Contemplating how to help others relieves stress.
The farther your love extends, the bigger your heart grows.
Generating love enlarges your mind.
If you feel regret at the end of the day, renew your intention to help others.
Regard all sentient beings as your mother.
To change your life, change your attitude.
Uproot negativity by contemplating the suffering of others.
Love is the inexhaustible resource of a settled mind.
Look in the bathroom mirror every morning and repeat to yourself: "It's not about me.”
We can engage in life knowing what we’re doing.
Every time we employ the qualities of generosity, patience, and equanimity, we are making our mind bigger.
How many of us make time to generate love and compassion in our being?
If you use anger and desire to get what you want, and what you want is happiness, it’s never going to work. Therefore contemplate your intention and actions.
Accepting impermanence means that we spend less energy resisting reality.
In the throes of an intense situation, contemplate the nature of samsara instead of blaming yourself or someone else. Samsara is not a place but a mistaken view, a way of freezing reality into a concept.
Through consistent practice, we grow familiar with the feeling of a focused mind. When we stay with it, this clarity connects us with reality.
Practicing exertion helps us turn the tide of laziness.
It’s important to be mindful of the environment, but what’s more important is to be mindful of our attitude towards it—not having a lot of desire or fixation, knowing when we’re moving from having had enough to excess.

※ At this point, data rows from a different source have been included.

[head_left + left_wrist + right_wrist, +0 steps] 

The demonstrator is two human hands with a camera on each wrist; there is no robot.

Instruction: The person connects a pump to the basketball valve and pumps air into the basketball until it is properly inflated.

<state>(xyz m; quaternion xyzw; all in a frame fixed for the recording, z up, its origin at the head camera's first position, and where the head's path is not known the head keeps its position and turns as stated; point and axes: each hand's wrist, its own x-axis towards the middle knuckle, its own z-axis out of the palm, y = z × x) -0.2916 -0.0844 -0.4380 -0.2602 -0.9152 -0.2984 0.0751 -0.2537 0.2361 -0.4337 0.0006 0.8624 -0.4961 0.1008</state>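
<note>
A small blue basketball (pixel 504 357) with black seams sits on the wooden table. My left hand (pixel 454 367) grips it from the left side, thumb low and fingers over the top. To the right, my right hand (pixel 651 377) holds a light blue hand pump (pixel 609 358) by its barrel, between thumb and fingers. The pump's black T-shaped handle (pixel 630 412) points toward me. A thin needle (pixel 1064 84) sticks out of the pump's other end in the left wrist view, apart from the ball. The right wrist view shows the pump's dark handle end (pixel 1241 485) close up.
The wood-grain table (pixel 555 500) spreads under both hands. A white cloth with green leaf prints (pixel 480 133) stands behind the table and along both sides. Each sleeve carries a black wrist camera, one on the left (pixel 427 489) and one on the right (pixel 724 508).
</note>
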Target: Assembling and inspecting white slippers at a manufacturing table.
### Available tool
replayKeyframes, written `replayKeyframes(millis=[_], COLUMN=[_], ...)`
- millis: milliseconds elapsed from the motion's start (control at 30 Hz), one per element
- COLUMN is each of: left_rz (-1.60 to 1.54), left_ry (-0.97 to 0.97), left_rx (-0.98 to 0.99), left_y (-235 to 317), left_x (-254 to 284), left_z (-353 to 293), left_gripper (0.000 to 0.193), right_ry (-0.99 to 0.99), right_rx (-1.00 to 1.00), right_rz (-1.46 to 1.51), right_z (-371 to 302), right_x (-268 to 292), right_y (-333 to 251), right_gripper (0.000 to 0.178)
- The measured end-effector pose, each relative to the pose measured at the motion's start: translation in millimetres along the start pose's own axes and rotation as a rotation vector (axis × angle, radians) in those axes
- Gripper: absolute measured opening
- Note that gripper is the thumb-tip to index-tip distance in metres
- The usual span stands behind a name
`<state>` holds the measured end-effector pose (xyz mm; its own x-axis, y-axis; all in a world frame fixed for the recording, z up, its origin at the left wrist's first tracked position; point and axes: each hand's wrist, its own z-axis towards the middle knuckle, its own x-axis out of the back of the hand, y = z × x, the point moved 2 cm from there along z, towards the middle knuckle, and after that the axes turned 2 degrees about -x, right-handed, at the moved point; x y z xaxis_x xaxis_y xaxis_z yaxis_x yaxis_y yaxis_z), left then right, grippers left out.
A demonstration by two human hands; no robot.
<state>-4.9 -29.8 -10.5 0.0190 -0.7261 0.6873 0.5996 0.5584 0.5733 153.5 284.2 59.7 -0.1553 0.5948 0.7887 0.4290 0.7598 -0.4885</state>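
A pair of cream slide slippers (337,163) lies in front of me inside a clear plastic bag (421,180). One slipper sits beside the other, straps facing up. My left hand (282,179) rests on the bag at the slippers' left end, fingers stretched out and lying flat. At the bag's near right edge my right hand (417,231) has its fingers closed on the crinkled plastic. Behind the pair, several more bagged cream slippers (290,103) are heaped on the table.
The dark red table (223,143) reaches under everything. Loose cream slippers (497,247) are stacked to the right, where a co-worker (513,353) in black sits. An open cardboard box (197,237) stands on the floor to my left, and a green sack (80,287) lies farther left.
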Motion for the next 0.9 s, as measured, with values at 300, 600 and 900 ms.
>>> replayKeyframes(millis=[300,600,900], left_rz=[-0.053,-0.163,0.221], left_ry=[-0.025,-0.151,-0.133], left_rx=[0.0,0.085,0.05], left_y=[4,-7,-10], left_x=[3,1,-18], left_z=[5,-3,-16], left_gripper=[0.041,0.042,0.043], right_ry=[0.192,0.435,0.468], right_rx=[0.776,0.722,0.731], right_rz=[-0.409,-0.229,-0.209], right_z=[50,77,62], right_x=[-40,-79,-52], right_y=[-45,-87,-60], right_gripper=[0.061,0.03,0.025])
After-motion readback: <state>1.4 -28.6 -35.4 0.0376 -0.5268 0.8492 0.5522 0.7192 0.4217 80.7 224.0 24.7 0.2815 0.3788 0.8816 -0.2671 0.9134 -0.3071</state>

The missing spiritual evolutionary link is this: reaching into our heart and mind to determine our motivation, contemplating it, and then acting on it.
By contemplating a negative emotion, we weaken its power, which creates space. The coolness of reason dissipates the heat of the emotion.
An emotion that feels as big as a house can be dismantled brick by brick. Start by asking, Where did this feeling come from? Where does it dwell?
Peaceful abiding gives us the potential to have stronger, more focused access to whatever we are doing.
Meditation in action creates an environment in which our inherent happiness can flourish.
Developing our patience, discipline, generosity, and exertion requires working with others.
Open-mindedness and precision are the ingredients of meditation in action.
Prajna is called “best knowledge” because it takes us toward experiencing reality directly, without concept.
When we have gone beyond the boundaries of hope and fear, we are able to work with whatever comes our way.
Dharma penetrates slowly, but if we are willing to stay with it, it will change us from the inside out.
Negative emotions are signs of hope that the world will meet our expectations and fear that it will not.
Resolving to help others takes our meditation into action.
Regret is a symptom of trying to make “me” happy.
True love is not dependent on any one object.
Only through discipline can we truly experience our vast mind, the outer limits of our possibilities.
If we expect somebody else to create peace in the world, we’re going to be waiting for a long time.
The future depends on what we do right now.
Sometimes life is quick, so you need to be quick; sometimes it’s slow, so you need to be slow. With a nimble mind, you respond appropriately.
To determine whether an action is virtuous, ask: What is the result? Do I feel imprisoned or liberated? Do I have regret? Am I content?
Our capacity to self-reflect gives us the power to take control of our mind.
Meditation in action starts with slowing down, looking around, and appreciating our options.
We may think that we don’t meditate, but we are always meditating on something, developing an attitude that builds the foundation for our actions.
Appreciate everybody and everything.
Appreciate the richness of your life and develop it into a cadence and harmony that enriches others.
Wanting to possess something decreases our ability to see and appreciate what is there.
Can we appreciate something without trying to hold on to it?
Learning to appreciate the peculiarities of life, we become more imaginative, able to find creative ways of uplifting ourselves.
Our hearts are cheerful when we appreciate our own wisdom.
Appreciation comes from a mind that is much more able to appreciate, because it is content.
At any moment of the day, we can rest our mind in an environment of appreciation and care.
We can slow down and feel fortunate to be here.
Appreciate what you have, and utilize your insight to go beyond the boundaries of "me."
Appreciating impermanence makes us less desperate people. We no longer try to squeeze out the last drop of pleasure; we no longer feel insulted by pain.
Contemplating impermanence, we learn to appreciate the ebb and flow of life.
Appreciating your life makes problems seem smaller.
When we appreciate what we have, being alive seems fresh and good.
Appreciation invites us to tune in to simple and ordinary pleasures.
When we appreciate the preciousness of our life, we are less enmeshed in self-involvement.
In order to overcome laziness, we need to be curious about life, combining appreciation with imagination.
Meditation shows us how to keep the mind in one place long enough to appreciate our surroundings.
True love is the natural energy of our settled mind, an inexhaustible resource.
Appreciation cuts through the clutter of negativity, revealing love and compassion, which are natural and permanent.